If no input filename is defined by --input
or given at the prompt, highlight is
not able to determine the language type by means of the file extension (but
some scripting languages are determined by the shebang in the first input
line). In this case you have to pass highlight the given langage with --syntax
(this should be the file suffix of the source file in most cases).
highlight test.py highlight < test.py --syntax py # --syntax option necessary cat test.py | highlight --syntax py
If there exist multiple suffixes (like C, cc, cpp, h for C++ - files), they are mapped to a language definition in $CONF_DIR/filetypes.conf.

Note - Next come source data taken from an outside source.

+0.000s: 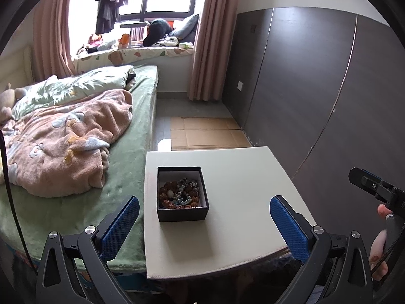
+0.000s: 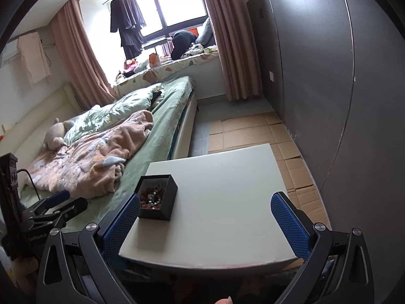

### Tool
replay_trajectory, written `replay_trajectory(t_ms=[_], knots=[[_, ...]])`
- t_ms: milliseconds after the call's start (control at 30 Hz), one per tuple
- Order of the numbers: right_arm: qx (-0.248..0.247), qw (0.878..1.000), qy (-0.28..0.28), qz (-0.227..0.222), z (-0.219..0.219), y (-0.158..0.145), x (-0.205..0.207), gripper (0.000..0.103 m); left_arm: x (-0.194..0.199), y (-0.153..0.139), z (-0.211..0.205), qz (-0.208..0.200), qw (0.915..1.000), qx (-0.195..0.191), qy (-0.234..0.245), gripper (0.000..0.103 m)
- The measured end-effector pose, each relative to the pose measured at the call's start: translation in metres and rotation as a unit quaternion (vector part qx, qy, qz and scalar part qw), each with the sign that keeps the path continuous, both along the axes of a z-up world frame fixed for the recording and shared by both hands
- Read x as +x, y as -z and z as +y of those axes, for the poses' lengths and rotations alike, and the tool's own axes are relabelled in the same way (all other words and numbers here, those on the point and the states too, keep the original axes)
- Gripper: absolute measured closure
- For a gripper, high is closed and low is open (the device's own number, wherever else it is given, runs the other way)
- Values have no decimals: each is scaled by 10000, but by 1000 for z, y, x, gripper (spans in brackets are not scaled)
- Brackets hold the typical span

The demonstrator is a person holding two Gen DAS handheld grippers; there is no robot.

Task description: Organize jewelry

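Both tongs are hovering wide open before the jewelry box, gripping nothing.

The square black cardboard box (image 1: 182, 194), open on top, is sitting on the left part of the pale rectangular table (image 1: 240, 202), and it is holding a tangle of brown and grey-blue bead jewelry (image 1: 181, 193), so the pieces are probably staying together there for sorting. The left gripper (image 1: 203, 217) is facing the box straight and looking down into it; the right gripper (image 2: 205, 215) is seeing it from the side, where the beads are less clear. Only the right view is showing the plush toy (image 2: 57, 133) on the green bed (image 2: 162, 129) at far left.
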State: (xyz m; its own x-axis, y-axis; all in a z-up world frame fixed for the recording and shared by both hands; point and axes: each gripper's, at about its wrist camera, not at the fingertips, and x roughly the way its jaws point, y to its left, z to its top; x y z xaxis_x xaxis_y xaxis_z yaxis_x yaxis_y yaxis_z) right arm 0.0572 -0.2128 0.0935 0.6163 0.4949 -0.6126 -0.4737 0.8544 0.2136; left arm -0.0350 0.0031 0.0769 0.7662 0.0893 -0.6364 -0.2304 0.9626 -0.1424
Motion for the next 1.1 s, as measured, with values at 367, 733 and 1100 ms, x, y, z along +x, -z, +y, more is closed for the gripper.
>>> replay_trajectory(t_ms=[367,733,1100], knots=[[-34,10000,9,32,0,3,2,0,0,1,-2,-30,10000,-34,-30,0],[-34,10000,5,47,-1,5,4,0,-2,-1,-2,-130,9999,1,-88,0],[-144,9999,-49,80,7,10,2,0,-2,2,-5,-129,9998,129,-17,0]])
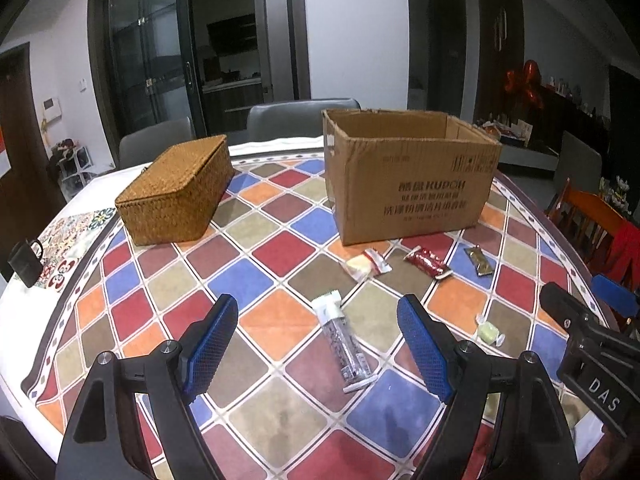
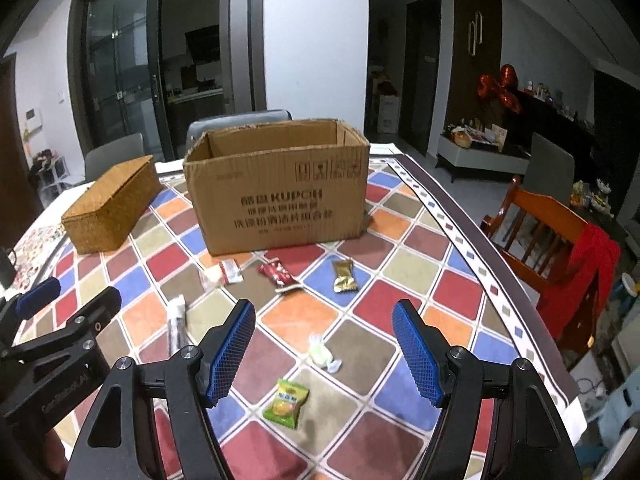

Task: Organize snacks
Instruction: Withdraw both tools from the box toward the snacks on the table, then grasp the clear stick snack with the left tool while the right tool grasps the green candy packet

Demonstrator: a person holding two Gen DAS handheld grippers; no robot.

Highlight enters the batch processing mode if multiple input files are defined
or if --batch-recursive
is set.
In batch mode, highlight will save the generated files using the original
filename, appending the extension of the chosen output type.
If files in the input directories happen to share the same name, the output
files will be prefixed with their source path name.
The --out-dir
option is recommended in batch mode. Use --quiet
to improve
performance (recommended for usage in shell scripts).
HTML, TeX, LaTeX and SVG output
The HTML, TeX, LaTeX and SVG output formats allow to reference style definition files which contain the formatting information (stylesheets).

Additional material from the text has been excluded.